◆ EXERCISE DESCRIPTION
Scan the lines below for the word "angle". Copy each line you find it in.

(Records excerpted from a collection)
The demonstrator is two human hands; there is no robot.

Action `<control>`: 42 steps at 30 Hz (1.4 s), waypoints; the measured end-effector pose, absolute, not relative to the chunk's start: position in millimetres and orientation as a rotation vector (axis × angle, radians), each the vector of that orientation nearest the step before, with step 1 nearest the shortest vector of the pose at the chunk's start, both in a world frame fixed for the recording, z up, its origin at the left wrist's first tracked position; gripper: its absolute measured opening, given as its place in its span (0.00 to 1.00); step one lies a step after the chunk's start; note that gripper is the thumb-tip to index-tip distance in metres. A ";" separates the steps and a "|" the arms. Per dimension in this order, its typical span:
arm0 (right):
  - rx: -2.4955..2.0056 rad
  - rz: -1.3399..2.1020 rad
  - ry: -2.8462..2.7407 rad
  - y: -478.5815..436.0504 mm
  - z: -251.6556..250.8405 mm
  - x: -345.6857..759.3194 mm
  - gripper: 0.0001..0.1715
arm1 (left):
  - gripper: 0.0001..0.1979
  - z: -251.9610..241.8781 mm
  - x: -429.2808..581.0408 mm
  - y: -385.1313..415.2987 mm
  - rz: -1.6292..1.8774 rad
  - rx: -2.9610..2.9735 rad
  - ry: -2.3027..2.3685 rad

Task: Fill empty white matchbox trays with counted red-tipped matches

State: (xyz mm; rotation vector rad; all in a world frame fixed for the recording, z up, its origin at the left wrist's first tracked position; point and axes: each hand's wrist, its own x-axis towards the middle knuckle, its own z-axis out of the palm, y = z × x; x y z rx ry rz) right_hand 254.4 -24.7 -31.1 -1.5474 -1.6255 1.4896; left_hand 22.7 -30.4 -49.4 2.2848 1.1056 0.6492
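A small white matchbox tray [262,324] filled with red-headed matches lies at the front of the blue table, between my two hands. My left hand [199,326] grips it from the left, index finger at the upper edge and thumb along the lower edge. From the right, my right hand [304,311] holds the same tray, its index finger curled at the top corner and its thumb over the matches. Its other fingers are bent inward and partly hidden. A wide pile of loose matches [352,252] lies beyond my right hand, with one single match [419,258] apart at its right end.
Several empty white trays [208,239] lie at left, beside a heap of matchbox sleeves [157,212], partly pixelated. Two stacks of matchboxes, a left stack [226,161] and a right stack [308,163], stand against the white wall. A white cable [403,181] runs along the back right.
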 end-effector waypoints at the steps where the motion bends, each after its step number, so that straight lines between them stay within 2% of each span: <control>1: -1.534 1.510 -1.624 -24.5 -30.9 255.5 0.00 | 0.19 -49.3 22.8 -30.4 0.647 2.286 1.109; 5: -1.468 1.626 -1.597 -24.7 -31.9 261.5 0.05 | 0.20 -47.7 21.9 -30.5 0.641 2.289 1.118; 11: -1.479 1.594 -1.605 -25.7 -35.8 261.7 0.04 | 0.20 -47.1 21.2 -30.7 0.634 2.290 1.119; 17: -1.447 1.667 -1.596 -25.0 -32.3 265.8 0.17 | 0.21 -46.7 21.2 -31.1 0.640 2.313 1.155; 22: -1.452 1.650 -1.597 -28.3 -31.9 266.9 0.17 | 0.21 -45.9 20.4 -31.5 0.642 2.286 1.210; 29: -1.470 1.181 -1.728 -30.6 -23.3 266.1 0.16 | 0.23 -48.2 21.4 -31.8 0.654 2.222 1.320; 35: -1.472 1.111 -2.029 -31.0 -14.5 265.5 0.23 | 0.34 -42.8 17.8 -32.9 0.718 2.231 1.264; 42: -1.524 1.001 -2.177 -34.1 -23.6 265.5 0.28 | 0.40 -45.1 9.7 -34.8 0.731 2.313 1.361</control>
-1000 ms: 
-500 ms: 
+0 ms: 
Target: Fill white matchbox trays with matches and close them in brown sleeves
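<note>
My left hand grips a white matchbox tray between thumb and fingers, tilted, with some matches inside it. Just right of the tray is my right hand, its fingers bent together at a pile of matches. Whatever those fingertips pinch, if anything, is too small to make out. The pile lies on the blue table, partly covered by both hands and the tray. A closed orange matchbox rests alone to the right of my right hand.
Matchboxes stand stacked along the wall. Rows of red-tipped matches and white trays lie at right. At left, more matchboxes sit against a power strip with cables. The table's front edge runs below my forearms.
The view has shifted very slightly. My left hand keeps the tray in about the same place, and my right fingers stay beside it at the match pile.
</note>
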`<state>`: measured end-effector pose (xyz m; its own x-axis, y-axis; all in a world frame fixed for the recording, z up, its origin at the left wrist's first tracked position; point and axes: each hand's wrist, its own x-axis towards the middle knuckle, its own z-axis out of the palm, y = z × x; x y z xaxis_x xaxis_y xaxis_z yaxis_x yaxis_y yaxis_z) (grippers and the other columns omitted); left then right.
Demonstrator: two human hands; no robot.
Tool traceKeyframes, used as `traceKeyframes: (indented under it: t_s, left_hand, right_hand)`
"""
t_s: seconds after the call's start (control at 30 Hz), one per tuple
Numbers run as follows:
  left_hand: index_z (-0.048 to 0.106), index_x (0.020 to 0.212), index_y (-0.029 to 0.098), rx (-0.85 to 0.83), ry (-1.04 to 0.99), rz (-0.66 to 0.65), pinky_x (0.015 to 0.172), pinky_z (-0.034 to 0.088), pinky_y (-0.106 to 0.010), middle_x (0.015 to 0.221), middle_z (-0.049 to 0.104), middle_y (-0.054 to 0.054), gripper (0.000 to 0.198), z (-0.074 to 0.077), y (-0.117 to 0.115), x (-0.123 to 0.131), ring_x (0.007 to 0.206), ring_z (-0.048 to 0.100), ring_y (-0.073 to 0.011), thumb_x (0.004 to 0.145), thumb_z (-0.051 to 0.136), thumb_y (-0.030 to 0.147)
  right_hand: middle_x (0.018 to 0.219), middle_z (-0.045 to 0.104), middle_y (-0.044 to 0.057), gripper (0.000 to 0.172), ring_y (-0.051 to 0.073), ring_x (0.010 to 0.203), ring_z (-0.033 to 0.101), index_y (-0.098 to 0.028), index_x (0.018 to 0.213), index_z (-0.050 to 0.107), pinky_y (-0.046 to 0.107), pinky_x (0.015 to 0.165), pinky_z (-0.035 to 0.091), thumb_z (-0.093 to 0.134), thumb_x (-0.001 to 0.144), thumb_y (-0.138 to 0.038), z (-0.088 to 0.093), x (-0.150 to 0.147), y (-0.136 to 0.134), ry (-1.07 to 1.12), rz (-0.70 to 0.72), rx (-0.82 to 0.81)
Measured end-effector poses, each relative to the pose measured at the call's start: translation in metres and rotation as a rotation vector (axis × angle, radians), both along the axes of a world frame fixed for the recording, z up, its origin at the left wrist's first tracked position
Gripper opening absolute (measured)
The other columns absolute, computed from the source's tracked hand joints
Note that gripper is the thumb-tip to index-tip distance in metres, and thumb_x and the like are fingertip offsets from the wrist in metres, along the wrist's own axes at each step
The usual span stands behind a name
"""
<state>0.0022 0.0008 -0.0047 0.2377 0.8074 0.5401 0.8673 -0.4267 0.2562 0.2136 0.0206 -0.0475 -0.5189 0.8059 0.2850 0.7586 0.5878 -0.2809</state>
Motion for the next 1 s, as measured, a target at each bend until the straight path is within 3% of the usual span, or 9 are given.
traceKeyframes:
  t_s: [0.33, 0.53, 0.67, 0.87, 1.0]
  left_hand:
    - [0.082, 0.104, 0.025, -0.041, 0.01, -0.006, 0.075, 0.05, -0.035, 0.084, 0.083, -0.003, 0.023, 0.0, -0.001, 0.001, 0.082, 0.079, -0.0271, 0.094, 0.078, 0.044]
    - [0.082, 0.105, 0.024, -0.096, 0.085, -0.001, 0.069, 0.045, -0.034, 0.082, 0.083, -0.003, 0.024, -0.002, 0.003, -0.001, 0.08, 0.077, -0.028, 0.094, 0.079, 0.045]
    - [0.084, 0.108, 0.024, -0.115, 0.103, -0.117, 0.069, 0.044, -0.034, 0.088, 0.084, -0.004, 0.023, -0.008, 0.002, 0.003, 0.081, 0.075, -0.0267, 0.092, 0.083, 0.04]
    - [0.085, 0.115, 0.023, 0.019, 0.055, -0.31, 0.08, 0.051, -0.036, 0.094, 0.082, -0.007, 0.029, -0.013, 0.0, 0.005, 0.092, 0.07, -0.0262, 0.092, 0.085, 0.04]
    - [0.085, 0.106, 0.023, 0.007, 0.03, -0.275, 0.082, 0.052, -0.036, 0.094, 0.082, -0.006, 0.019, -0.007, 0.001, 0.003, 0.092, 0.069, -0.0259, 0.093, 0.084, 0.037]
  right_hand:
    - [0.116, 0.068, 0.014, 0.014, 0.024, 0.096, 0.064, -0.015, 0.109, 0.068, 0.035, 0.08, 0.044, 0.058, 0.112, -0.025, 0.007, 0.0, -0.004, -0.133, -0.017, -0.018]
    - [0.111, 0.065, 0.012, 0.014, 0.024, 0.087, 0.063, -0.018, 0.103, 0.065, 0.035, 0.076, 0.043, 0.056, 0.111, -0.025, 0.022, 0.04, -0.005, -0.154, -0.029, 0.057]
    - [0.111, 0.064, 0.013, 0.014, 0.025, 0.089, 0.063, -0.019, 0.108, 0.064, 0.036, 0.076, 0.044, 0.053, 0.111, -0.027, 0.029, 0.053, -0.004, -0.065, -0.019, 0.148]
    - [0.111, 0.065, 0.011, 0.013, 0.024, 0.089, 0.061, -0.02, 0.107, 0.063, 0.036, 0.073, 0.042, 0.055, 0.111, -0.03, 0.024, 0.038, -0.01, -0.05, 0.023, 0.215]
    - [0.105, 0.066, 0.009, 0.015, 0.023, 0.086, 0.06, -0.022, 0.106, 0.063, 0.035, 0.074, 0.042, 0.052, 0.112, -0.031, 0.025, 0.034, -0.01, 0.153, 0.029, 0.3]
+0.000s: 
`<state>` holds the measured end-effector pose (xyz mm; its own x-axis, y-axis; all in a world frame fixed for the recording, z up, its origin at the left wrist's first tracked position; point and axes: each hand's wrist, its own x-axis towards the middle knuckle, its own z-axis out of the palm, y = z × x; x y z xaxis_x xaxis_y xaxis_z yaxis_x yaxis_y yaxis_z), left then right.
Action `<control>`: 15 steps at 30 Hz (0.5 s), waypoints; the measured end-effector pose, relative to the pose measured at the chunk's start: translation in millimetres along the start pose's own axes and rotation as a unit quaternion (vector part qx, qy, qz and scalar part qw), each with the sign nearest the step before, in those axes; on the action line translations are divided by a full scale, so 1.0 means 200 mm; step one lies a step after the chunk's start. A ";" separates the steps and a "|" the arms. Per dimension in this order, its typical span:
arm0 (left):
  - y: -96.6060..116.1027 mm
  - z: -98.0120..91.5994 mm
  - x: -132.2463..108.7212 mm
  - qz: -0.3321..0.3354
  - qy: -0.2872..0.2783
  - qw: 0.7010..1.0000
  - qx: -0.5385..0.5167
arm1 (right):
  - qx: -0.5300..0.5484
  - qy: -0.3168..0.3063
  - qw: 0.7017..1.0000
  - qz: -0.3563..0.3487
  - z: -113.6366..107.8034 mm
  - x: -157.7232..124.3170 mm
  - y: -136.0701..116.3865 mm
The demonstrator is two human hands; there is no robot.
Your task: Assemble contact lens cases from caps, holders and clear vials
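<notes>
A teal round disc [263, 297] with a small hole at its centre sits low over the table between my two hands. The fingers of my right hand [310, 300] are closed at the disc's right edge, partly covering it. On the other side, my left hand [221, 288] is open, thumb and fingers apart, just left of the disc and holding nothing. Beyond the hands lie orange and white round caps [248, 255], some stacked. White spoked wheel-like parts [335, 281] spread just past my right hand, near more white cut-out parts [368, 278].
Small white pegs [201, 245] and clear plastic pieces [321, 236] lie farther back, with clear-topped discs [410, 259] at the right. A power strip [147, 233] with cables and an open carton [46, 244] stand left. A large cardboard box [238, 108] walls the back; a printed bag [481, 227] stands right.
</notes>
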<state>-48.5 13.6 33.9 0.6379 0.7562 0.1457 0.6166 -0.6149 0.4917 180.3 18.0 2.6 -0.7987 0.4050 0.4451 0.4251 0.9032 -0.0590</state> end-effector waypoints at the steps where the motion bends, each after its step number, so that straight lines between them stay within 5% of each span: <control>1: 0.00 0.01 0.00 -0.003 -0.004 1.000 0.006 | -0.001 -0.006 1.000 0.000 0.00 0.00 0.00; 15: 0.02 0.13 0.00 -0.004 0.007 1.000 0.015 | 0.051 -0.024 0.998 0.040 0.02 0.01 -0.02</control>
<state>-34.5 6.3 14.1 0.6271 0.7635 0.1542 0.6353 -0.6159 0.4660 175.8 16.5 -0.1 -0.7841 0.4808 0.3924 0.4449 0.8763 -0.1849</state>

◆ ANSWER TO THIS PROBLEM
Action `<control>`: 42 steps at 30 Hz (1.4 s), waypoints; the measured end-effector pose, absolute, not relative to the chunk's start: position in millimetres and orientation as a rotation vector (axis × angle, radians), each the vector of that orientation nearest the step before, with step 1 nearest the shortest vector of the pose at the chunk's start, both in a world frame fixed for the recording, z up, its origin at the left wrist's first tracked position; gripper: its absolute measured opening, given as its place in its span (0.00 to 1.00); step one lies a step after the chunk's start; note that gripper is the thumb-tip to index-tip distance in metres. A ";" separates the steps and a "|" the arms. Per dimension in this order, its typical span:
Measured end-effector poses, each relative to the pose measured at the call's start: translation in metres and rotation as a rotation vector (axis × angle, radians), both along the axes of a world frame fixed for the recording, z up, its origin at the left wrist's first tracked position

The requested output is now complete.